# [Work to complete]
Only certain lines below are wanted: those starting at the line containing "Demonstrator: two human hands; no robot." and ending at the line containing "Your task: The", both included, each retyped exactly.

# [Information supplied]
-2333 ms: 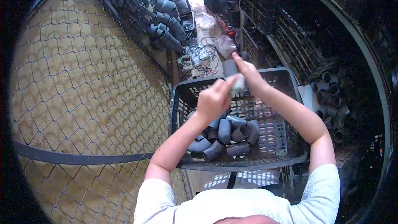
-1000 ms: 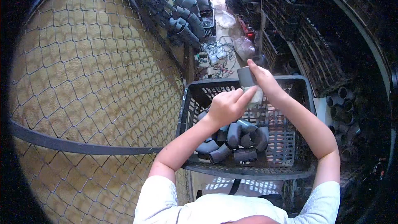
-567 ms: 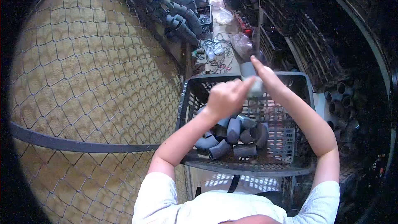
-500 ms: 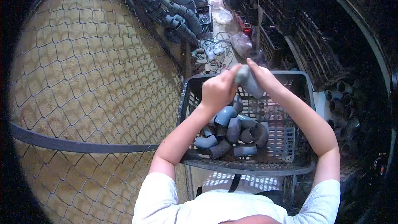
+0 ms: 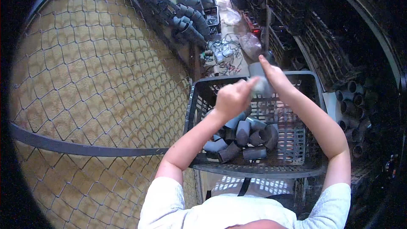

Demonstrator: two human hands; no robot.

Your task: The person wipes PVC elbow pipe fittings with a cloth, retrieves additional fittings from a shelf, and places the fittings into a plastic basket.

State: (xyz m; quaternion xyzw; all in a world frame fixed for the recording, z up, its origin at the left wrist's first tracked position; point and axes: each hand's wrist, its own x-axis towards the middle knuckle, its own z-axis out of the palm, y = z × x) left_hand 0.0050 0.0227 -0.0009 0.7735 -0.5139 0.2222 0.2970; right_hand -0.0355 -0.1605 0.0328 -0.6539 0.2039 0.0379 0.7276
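L hand (image 5: 232, 98), clamped on blurred whitish wad (image 5: 259, 86), meets grey plastic pipe fitting (image 5: 255, 69) gripped by part-hidden R hand (image 5: 276, 77) above black plastic crate (image 5: 263, 173).

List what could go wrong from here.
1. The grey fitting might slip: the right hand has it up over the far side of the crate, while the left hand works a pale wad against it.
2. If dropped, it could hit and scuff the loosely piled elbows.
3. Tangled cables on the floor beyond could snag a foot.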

# [Result of the exercise]
Demonstrator: two human hands; no robot.

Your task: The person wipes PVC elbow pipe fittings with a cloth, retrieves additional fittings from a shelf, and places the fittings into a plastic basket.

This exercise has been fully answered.